>>>>

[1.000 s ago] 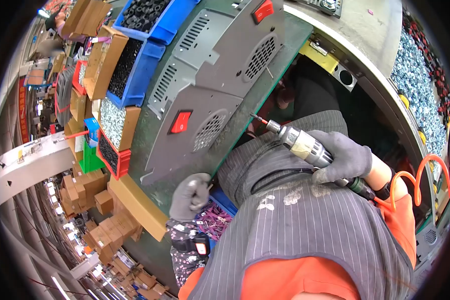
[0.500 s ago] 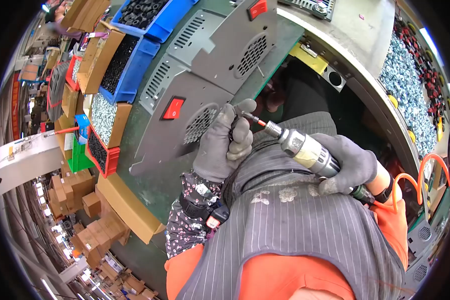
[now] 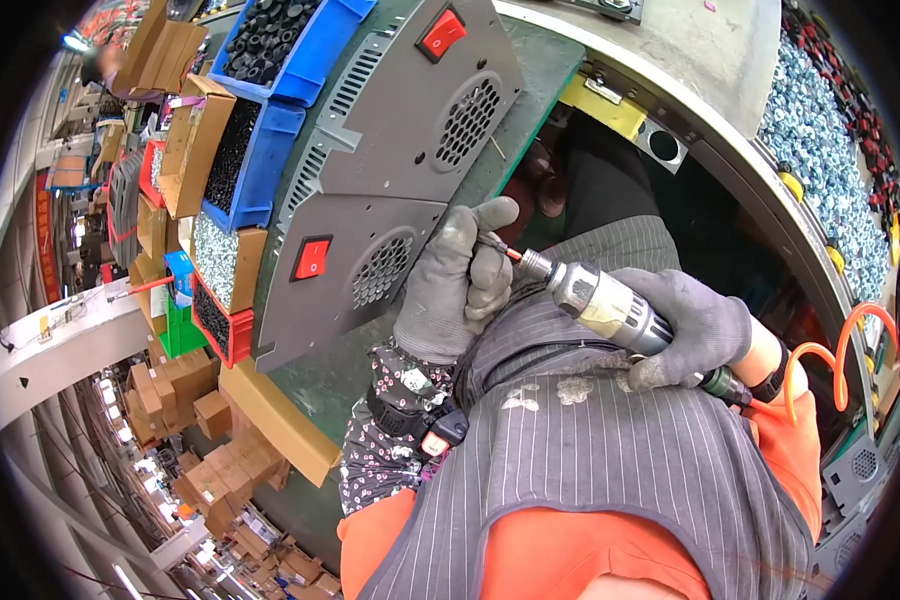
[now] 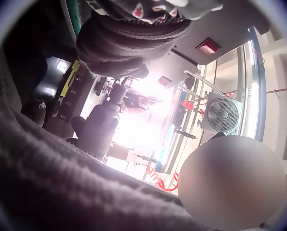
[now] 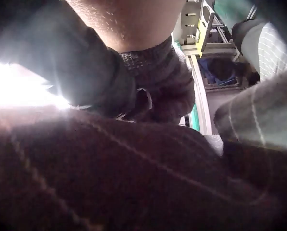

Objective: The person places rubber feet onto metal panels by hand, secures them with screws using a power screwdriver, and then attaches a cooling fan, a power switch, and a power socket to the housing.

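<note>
In the head view my gloved right hand (image 3: pixel 695 325) grips a pneumatic screwdriver (image 3: pixel 605 305) by its body, its bit (image 3: pixel 510 252) pointing toward the left hand. My gloved left hand (image 3: pixel 445 285) has its fingers curled at the bit's end, pinching a small dark screw-like piece mostly hidden by the glove. Beside that hand, two grey metal panels (image 3: pixel 375 225) stand on the green bench; each carries a red rocker switch (image 3: pixel 312 258) and a round honeycomb vent. Glare washes out the screwdriver (image 4: pixel 102 125) in the left wrist view. Dark glove and striped cloth fill most of the right wrist view.
Blue bins (image 3: pixel 255 165) of black parts line the bench's far side, near a carton of small metal pieces (image 3: pixel 218 250) and a red bin (image 3: pixel 220 325). An orange coiled hose (image 3: pixel 835 350) trails at the right. Many silvery fasteners (image 3: pixel 825 165) lie beyond the metal rail.
My left hand has risen from beside the bin of purple pieces to the screwdriver's bit, its fingers now around the end. The right hand keeps its grip on the screwdriver.
</note>
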`<move>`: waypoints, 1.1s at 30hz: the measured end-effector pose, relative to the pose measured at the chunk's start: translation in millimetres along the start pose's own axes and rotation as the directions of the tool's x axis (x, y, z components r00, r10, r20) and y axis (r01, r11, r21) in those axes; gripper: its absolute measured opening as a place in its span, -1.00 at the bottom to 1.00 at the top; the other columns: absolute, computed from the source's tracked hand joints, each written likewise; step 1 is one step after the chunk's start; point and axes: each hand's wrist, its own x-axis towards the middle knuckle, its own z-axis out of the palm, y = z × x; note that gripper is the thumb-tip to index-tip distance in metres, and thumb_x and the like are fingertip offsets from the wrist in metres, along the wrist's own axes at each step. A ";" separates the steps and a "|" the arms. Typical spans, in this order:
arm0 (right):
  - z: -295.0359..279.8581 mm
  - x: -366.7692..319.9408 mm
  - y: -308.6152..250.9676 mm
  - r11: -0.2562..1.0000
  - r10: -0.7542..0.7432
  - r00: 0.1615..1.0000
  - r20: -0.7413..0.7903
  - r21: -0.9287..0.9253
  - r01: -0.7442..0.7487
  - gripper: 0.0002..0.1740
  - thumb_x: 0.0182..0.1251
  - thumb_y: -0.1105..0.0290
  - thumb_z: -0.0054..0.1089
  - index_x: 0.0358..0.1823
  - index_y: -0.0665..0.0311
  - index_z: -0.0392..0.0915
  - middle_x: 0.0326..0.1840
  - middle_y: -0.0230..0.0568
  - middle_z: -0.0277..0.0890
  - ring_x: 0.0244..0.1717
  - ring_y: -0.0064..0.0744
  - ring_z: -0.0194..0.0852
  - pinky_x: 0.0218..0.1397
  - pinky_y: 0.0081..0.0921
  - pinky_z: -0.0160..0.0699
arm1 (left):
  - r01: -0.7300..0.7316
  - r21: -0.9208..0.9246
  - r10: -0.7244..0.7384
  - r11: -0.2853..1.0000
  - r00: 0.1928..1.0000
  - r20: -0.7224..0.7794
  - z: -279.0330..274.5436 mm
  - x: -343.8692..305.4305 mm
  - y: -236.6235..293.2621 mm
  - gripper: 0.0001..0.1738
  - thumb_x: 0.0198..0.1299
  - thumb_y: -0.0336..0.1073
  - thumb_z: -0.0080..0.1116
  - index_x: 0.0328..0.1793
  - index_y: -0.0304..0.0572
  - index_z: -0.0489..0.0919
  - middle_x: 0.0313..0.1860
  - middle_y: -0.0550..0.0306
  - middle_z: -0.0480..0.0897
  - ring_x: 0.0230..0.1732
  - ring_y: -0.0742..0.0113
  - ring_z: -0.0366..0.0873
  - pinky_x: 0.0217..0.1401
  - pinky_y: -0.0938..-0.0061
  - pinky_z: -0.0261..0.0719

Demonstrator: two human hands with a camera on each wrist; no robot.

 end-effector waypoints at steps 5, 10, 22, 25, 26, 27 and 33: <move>-5.9 -0.6 -9.7 0.993 0.095 0.995 0.036 0.074 -0.097 -0.23 -0.15 0.25 0.41 0.15 0.35 0.32 -0.32 -0.15 0.55 -0.34 -0.31 0.57 -0.23 -0.42 0.54 | 0.007 0.371 0.035 0.929 0.994 -0.106 8.7 -9.2 2.1 -0.40 0.34 0.14 -0.08 0.12 -0.31 0.48 -0.59 0.39 0.35 -0.65 0.66 0.16 -0.65 0.72 0.14; -9.8 15.7 16.1 0.998 0.016 0.992 -0.127 0.055 -0.010 -0.35 -0.11 0.26 0.40 0.04 0.37 0.37 -0.38 -0.19 0.50 -0.36 -0.35 0.52 -0.23 -0.43 0.51 | -0.178 0.971 0.067 0.160 0.983 0.169 18.0 -40.5 35.9 -0.59 0.23 0.02 0.12 -0.07 -0.18 0.63 -0.45 0.20 0.54 -0.55 0.49 0.33 -0.45 0.61 0.34; -3.8 46.6 36.2 0.997 0.018 0.991 -0.136 0.072 -0.008 -0.34 -0.06 0.24 0.35 0.09 0.39 0.36 -0.36 -0.21 0.44 -0.33 -0.45 0.40 -0.21 -0.46 0.43 | 0.106 0.879 0.015 -0.464 0.994 -0.111 86.7 6.3 171.8 -0.39 0.19 0.18 0.06 -0.31 -0.36 0.64 -0.58 -0.09 0.51 -0.51 0.02 0.50 -0.40 0.24 0.42; -7.3 50.8 22.6 0.992 0.060 0.991 -0.119 0.117 -0.046 -0.38 -0.05 0.27 0.33 0.06 0.39 0.38 -0.37 -0.21 0.45 -0.35 -0.46 0.42 -0.22 -0.46 0.44 | 0.093 0.781 0.025 -0.617 0.995 -0.099 80.1 12.6 172.9 -0.43 0.24 0.12 0.06 -0.28 -0.39 0.63 -0.57 -0.07 0.56 -0.50 0.16 0.51 -0.37 0.31 0.44; -9.4 52.5 18.7 0.995 0.086 0.990 -0.112 0.070 -0.078 -0.39 -0.05 0.28 0.33 0.06 0.39 0.38 -0.38 -0.21 0.45 -0.35 -0.47 0.42 -0.23 -0.47 0.44 | 0.084 0.788 0.026 -0.610 0.996 -0.086 79.1 12.7 172.6 -0.43 0.24 0.10 0.08 -0.25 -0.42 0.62 -0.60 0.03 0.58 -0.54 0.37 0.50 -0.38 0.42 0.45; -10.9 54.6 16.7 0.991 0.117 0.990 -0.075 0.067 -0.112 -0.40 -0.05 0.27 0.33 0.04 0.38 0.39 -0.39 -0.18 0.46 -0.34 -0.44 0.45 -0.22 -0.46 0.45 | 0.082 0.788 0.023 -0.610 0.996 -0.085 76.3 13.0 172.8 -0.43 0.24 0.10 0.08 -0.25 -0.42 0.62 -0.60 0.03 0.58 -0.54 0.37 0.50 -0.38 0.42 0.45; -10.8 45.7 15.6 0.997 0.064 0.991 -0.121 -0.043 -0.069 -0.35 -0.09 0.22 0.37 0.04 0.38 0.38 -0.36 -0.14 0.48 -0.33 -0.31 0.49 -0.19 -0.41 0.47 | -0.085 0.912 0.444 -0.402 0.853 0.275 103.3 -20.3 160.2 -0.69 0.13 -0.19 0.11 -0.38 -0.35 0.63 -0.61 0.12 0.56 -0.51 0.38 0.51 -0.41 0.55 0.42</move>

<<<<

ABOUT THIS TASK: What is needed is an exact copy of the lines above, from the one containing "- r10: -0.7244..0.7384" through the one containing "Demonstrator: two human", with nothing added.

SOLUTION FOR THIS EXERCISE:
  - r10: -0.7244..0.7384
  - r11: -0.2853..1.0000
  - r00: 0.1928..1.0000
  - r20: -0.7224..0.7794
  - z: -279.0330..274.5436 mm
  - x: -343.8692..305.4305 mm
  - y: -236.6235..293.2621 mm
  - gripper: 0.0001..0.1738
  - thumb_x: 0.0198..0.1299
  - thumb_y: -0.0336..0.1073
  - thumb_z: -0.0080..0.1116
  - index_x: 0.0328..0.1793
  - index_y: -0.0304..0.0572
  - index_z: -0.0489..0.0919
  - middle_x: 0.0313..0.1860
  - middle_y: -0.0550..0.0306
  - middle_z: -0.0480..0.0897
  - ring_x: 0.0230..0.1732
  - ring_y: -0.0742..0.0113
  - ring_z: -0.0366..0.0873
  - pinky_x: 0.0217..0.1401
  - pinky_y: -0.0938..-0.0061
  - pinky_z: -0.0261..0.0719

Demonstrator: two human hands with a camera on each wrist; no robot.

The answer requires no further additions.